Caruso, Bass virtually tied in final days of race
Also helping Caruso are a greater number of undecided voters and registered Democrats now siding with him. While Caruso has always had rock-solid support amongst registered GOP and conservative voters in LA, the larger moderate, liberal, and registered Democrat demographics have tended to side with Bass. Hover, the November IGS poll shows growth, with undecided voters continuing their rush towards Caruso, and registered Democrats increasing their support of Caruso from 19% in last month’s IGS poll to 28% this month.
Finally, with 20% of voters saying they already voted, Caruso is currently up 49%-46%, with a majority of people planning to vote on election day saying that they plan to vote for him. However, Bass is leading 50%-33% for voters who plan to mail or drop off their ballots in the coming days. All of this points to yet another major toss-up election this year in California.

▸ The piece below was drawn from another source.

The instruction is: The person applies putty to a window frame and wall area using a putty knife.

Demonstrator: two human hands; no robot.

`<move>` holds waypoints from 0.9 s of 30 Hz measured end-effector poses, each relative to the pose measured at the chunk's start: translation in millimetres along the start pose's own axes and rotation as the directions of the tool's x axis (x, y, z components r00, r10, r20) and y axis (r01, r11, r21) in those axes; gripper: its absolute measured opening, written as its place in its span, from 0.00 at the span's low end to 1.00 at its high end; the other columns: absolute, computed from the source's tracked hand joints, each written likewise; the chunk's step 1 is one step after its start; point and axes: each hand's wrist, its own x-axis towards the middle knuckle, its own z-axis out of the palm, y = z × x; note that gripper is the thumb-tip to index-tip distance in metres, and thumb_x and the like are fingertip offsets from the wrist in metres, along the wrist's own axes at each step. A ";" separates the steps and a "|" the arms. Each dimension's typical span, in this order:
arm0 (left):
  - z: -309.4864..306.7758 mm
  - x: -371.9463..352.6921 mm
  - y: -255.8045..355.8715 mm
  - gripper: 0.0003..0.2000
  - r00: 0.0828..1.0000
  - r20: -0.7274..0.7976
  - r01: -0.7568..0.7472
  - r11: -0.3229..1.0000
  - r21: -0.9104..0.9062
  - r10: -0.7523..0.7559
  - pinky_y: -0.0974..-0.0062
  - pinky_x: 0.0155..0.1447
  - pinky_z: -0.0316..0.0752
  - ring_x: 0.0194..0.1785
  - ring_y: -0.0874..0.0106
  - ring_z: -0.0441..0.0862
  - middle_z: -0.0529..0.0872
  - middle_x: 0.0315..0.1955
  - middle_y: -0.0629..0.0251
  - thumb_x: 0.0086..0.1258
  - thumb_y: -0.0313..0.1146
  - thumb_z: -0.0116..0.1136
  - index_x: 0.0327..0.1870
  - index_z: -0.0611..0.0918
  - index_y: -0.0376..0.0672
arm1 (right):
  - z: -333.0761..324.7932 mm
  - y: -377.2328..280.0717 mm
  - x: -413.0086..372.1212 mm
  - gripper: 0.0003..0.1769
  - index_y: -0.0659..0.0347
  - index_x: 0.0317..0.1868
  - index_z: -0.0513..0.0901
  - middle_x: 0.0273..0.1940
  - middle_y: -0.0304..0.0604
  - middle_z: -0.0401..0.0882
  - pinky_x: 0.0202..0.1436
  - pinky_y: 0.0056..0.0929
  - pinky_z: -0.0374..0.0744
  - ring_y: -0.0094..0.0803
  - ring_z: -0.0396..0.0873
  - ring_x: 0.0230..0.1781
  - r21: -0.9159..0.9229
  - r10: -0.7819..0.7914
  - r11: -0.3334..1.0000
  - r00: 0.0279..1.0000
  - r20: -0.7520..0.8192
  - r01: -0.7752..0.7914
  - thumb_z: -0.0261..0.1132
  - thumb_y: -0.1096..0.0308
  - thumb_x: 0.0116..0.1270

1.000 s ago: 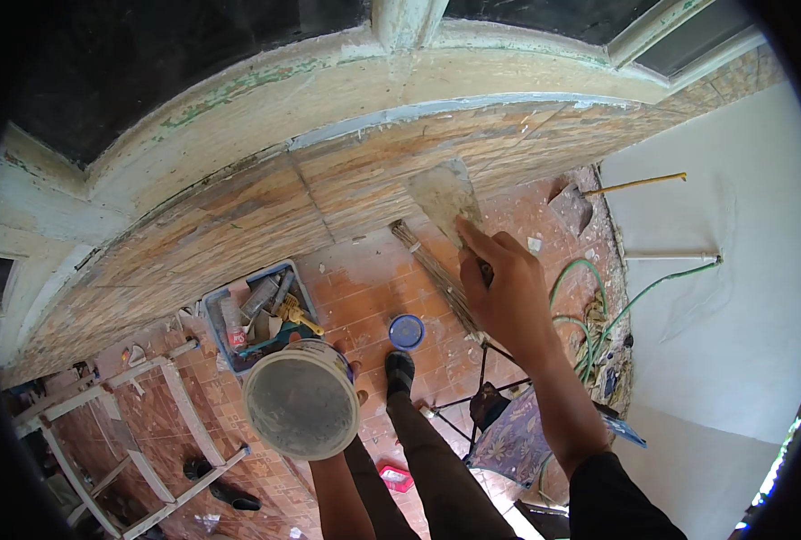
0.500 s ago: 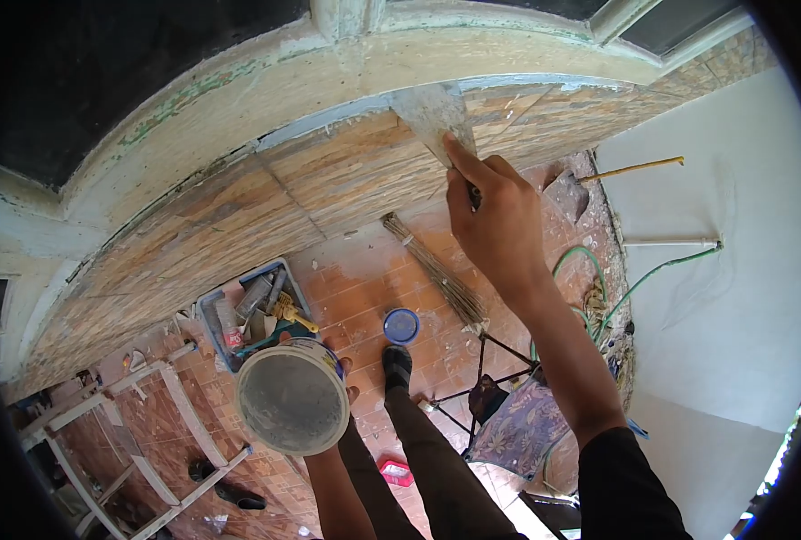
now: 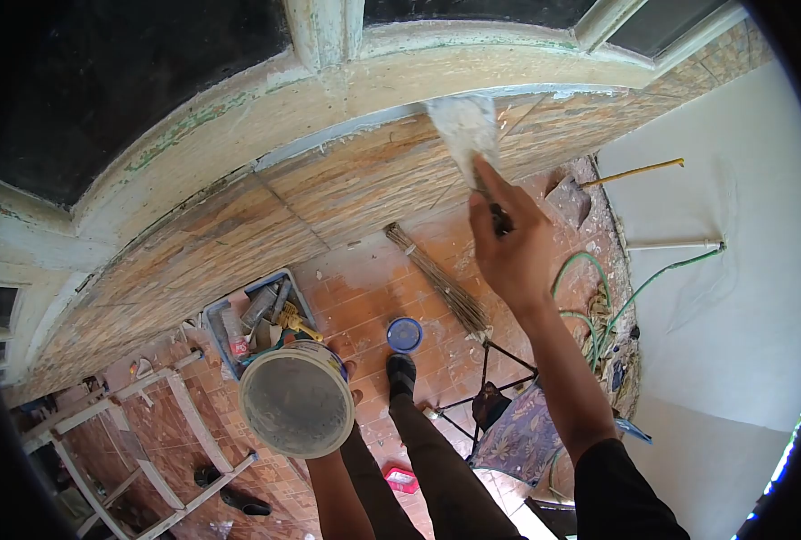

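Observation:
My right hand [image 3: 516, 243] is wrapped round the handle of a putty knife [image 3: 465, 130], its index finger stretched along the blade. The broad blade, smeared with pale filler, lies against the seam between the painted window frame [image 3: 238, 117] and the stone-look tiles [image 3: 364, 171]. A whitish strip of filler [image 3: 328, 135] runs along that seam, left of the blade. Low in the view, my left hand [image 3: 350, 382] holds a plastic tub [image 3: 297, 403] from its far side, mostly hidden behind it. The tub's mouth faces me, with grey residue inside.
Below stands a crate [image 3: 300, 297] of tools. On the tiled floor are a blue lid [image 3: 404, 335], a stick broom [image 3: 436, 279] and a red container [image 3: 400, 480]. A wooden ladder [image 3: 193, 418] lies left; a folding chair [image 3: 522, 436] and green hose [image 3: 652, 270] are right.
My right hand and the putty knife have moved right along the seam and slightly down in view. The left hand still holds the tub in nearly the same place.

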 end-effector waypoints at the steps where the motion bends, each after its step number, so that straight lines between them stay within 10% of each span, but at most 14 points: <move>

“Caruso’s comeback has been remarkable,” explained Jan Ives, a Washington-based local election analyst, to the Globe on Friday. “He did get some luck along the way with all those scandals, but he has kept up the pace too. Bass, for her part, has not given up and has fought hard too. They both really want this.”
“The scandal with the Councilmembers really proved to be pivotal though. Those earlier scandals reversed course on the race, but the recording scandal was the one that painted Caruso in a new light. Before, he was how the Bass campaign portrayed him, as a developer who had rushed into politics and didn’t know how to lead. His calm message following the scandal, and not a fire and brimstone sort of speech that others might have done, had people looking at him now as a real leader.”
“And I think that’s where his true secret was this campaign. The Bass campaign didn’t expect Latino voters to turn, didn’t expect him to be such a good debater, didn’t expect him to be calm during a crisis, and didn’t expect him having such a comprehensive plan on issues such as homelessness. They underestimated him. And now look where we are because of it. He’s not only closer than they ever thought possible, but he may win this now. No one ever thought this was possible, but this is proving to be a likely red wave year, especially in California. We’ve been seeing the signs, what with OC seats flipping back in 2020 and voters choosing to recall people this year like the San Francisco DA [Chesa Boudin]. Even if the final results are close, it’s another step. If he wins, well, it’s a giant step.”
Election day is on Tuesday, November 8th.